The borough is embracing its spooky roots for two weekends of special events, including a home decorating contest, arts and crafts events, and a formal name change.
By Matt Skoufalos | October 20, 2016
When it comes to Halloween, some towns just have a natural advantage: Sleepy Hollow, New York, for example, or Salem, Massachusetts.
But what do you do when you’ve got all of the Halloween spirit—gothic architecture, tree-lined streets, neighbors who decorate their homes—and none of the name-brand recognition?
You up your game.
Until the end of October, the entire borough of Merchantville is donning a costume, changing its name to Monsterville, and hosting a series of Halloween-themed activities designed to showcase its love of all things seasonally spooky. The re-brand was made official by borough ordinance, but the hard work will be carried out by local volunteers, said Monsterville Mayor Ted Brennan.
“A lot of what Merchantville is is community involvement, and this is the epitome of the community being involved,” Brennan said. “Halloween is one of those holidays where mostly everybody’s involved. We said, ‘Let’s really go all in.’ Halloween is something that we think Merchantville can own.”
Last year, the borough transformed a handful of homes into spooky attractions through its Haunts of Merchantville decorating contest.
The “Golden Broomstick” award is up for grabs again for this year’s winner.
The Monsterville School is hosting a haunted house Friday and Saturday at 7 p.m., with a lights-on, not-so-haunted house for younger kids from 6 to 7 p.m. Proceeds benefit the eighth-grade class.
On Saturday, at the Monsterville Farmers Market, Borough Clerk Denise Brouse will lead children in Make-a-Minion hay bale crafting. For $20, families can take their hay bales home; there’s no charge for kids who want to leave them as decorations for the Monsterville downtown.
Next Saturday is the town’s final farmers market of the season, and as such, Monsterville will stretch the holiday with games, decorations, and live entertainment. Finally, on Halloween, neighborhood kids are invited to go “Safe Trick-or-Treating” in the borough downtown business district from 2 to 8 p.m., the same hours during which the Haunts of Monsterville will be open for visits. (Maps with participating homes will be available at farmers market October 29.)
Monsterville Councilwoman Katherine Swann said the idea of embracing Halloween was a natural fit for a community that already celebrates the holiday well.
“For a small town like us, it’s trying to find what makes you stand out,” Swann said.
“Instead of fabricating something, we took something that we’re already doing and we’re already good at and said, ‘Why don’t we highlight this?’”
Swann, who grew up in the borough and moved back as an adult, said that even 30 years after she left, “the tradition of this crazy Halloween carries on through different residents.

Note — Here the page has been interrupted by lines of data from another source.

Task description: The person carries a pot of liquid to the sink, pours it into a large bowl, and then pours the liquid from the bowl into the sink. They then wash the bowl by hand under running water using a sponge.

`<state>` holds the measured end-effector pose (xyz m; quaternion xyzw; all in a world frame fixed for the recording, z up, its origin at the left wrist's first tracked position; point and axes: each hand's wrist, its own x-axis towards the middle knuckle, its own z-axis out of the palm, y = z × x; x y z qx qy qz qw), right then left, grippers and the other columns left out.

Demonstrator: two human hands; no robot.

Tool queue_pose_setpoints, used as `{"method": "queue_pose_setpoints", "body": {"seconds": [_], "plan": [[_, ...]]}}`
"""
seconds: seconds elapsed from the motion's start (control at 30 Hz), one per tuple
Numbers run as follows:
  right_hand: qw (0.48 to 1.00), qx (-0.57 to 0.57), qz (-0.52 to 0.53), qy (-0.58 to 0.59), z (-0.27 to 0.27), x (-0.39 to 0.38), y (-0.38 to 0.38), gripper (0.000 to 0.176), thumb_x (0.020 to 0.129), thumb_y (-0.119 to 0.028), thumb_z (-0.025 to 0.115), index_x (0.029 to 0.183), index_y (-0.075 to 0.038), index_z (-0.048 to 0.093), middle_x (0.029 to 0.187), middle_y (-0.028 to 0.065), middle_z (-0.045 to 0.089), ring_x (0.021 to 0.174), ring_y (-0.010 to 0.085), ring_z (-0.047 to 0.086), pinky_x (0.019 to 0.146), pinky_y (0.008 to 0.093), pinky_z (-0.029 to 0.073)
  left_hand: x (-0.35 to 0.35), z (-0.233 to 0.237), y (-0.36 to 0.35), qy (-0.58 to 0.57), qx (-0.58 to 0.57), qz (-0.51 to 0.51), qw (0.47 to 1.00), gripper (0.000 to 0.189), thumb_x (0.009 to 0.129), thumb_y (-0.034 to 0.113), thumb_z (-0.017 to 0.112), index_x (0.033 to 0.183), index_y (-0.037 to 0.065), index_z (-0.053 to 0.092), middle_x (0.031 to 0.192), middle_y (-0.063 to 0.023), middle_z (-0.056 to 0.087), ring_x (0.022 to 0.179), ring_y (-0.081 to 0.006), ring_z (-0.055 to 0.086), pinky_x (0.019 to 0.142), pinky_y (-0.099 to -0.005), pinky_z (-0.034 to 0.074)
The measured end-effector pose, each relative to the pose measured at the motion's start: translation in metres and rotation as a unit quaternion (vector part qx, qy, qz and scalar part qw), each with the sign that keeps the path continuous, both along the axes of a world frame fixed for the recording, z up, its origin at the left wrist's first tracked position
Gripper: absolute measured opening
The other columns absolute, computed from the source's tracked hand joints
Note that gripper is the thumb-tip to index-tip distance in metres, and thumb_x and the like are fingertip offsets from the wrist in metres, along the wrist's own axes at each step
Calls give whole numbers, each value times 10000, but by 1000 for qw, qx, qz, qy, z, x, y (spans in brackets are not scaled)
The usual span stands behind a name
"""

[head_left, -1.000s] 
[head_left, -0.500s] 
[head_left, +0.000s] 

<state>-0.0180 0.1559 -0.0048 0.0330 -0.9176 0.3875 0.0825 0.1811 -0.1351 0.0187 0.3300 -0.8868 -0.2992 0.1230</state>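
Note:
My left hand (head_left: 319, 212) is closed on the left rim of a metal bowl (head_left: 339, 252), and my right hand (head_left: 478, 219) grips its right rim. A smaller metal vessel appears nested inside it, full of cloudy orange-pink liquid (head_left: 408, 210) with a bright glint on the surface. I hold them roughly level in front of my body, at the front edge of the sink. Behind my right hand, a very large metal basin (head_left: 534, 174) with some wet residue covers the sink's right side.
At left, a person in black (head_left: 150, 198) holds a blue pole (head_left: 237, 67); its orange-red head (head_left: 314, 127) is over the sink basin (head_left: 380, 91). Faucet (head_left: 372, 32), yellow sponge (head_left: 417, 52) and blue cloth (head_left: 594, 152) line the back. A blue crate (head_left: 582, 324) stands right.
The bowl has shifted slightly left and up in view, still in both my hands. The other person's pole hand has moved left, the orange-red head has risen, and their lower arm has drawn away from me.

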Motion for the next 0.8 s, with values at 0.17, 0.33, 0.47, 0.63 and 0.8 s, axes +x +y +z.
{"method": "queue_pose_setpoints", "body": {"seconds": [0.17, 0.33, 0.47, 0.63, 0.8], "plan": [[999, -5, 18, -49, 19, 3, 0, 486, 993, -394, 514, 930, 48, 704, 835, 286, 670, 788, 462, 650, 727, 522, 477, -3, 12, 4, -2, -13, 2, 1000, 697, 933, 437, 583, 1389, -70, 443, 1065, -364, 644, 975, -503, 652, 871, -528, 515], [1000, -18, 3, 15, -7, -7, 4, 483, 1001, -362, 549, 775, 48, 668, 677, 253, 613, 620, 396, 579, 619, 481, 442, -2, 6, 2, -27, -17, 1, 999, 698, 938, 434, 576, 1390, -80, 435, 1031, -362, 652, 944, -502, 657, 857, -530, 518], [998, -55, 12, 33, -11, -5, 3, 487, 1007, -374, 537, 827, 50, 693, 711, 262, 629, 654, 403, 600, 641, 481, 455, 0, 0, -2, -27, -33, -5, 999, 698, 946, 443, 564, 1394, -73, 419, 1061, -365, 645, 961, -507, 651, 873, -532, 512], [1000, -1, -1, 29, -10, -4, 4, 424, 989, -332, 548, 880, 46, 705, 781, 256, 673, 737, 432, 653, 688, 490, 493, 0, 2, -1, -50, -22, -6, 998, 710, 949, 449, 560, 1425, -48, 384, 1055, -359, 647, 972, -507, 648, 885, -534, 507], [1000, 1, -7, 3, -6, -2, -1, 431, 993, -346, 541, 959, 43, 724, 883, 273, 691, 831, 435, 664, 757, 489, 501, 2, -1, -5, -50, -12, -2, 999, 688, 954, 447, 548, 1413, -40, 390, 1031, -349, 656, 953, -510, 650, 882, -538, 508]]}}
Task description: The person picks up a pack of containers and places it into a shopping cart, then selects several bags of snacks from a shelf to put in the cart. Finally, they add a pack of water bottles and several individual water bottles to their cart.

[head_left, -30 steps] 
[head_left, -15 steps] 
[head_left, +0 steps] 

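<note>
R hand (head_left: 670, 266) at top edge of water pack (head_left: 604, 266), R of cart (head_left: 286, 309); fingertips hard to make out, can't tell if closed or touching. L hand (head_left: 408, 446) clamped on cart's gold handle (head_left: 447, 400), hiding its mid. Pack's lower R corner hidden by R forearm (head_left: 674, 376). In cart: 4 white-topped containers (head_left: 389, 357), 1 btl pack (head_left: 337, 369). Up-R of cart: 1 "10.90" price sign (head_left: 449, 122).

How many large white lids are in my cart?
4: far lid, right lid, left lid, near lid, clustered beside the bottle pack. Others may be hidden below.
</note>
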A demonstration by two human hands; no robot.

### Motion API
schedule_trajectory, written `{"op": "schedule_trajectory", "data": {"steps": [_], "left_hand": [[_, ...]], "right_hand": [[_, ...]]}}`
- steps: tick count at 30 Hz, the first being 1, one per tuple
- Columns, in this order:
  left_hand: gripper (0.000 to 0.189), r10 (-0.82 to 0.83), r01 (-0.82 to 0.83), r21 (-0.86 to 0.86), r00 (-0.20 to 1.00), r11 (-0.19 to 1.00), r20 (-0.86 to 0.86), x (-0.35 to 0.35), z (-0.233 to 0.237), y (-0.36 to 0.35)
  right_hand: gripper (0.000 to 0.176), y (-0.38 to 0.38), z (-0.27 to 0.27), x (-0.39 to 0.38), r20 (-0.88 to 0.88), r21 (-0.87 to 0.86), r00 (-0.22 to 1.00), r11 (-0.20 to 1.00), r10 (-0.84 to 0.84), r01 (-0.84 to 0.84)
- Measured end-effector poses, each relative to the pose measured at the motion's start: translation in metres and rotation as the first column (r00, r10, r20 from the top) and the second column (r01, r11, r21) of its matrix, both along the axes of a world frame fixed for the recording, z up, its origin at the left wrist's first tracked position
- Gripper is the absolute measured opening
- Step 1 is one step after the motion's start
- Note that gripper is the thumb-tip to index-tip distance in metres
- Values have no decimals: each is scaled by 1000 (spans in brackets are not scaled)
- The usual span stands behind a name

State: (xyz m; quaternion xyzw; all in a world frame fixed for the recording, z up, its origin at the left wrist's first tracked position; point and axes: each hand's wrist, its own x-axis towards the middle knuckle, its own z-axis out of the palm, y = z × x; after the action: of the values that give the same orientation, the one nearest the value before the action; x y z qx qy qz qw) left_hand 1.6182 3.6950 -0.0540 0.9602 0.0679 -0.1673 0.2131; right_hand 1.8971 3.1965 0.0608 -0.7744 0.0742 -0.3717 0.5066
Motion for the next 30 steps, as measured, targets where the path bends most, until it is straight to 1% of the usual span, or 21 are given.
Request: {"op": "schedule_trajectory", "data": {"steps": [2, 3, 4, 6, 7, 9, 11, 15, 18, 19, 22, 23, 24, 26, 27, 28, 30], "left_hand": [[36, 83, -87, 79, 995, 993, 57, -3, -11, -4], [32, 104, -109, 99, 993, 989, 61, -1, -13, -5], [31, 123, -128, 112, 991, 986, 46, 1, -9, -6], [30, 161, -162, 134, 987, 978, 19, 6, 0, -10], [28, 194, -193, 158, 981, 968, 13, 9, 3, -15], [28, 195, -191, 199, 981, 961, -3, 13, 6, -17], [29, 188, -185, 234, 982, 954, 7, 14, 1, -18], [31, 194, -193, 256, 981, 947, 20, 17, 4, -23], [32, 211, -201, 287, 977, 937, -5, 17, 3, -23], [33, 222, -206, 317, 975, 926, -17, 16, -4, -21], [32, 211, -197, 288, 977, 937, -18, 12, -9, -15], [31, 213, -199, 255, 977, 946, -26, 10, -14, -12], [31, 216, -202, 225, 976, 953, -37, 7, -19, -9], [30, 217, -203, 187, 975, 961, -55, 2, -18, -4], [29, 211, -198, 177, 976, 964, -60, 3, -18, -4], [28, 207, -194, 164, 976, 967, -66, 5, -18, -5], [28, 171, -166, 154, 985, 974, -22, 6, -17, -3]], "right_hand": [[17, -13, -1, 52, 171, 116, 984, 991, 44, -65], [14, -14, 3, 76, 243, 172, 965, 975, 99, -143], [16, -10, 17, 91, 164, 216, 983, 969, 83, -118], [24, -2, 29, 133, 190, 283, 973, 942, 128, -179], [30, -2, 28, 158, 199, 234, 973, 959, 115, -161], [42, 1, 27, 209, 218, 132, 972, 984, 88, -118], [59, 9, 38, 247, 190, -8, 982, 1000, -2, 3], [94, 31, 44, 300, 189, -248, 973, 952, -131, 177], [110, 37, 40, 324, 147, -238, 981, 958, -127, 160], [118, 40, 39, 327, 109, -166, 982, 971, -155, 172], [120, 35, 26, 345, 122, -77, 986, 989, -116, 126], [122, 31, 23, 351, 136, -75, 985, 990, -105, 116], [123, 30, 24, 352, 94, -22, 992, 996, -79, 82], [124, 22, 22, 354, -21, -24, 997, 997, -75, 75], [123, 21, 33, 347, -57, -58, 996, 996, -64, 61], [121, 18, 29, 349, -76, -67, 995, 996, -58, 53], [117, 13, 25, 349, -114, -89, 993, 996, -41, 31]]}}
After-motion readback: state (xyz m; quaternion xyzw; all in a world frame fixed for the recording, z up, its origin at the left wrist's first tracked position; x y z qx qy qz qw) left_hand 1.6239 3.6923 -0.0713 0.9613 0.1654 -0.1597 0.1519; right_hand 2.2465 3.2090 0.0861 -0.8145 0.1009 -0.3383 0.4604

“When we moved in, I asked my neighbors about the best place to go [to see decorated houses], and they said, ‘Walnut Avenue,’” Swann remembers.
“I walked down there with my husband,” she said. “We turned the corner and saw the kids running in their costumes, the leaves falling. It looked like a movie set. It’s the housing stock, the old trees, and what the people here put into it, the energy and the creativity.”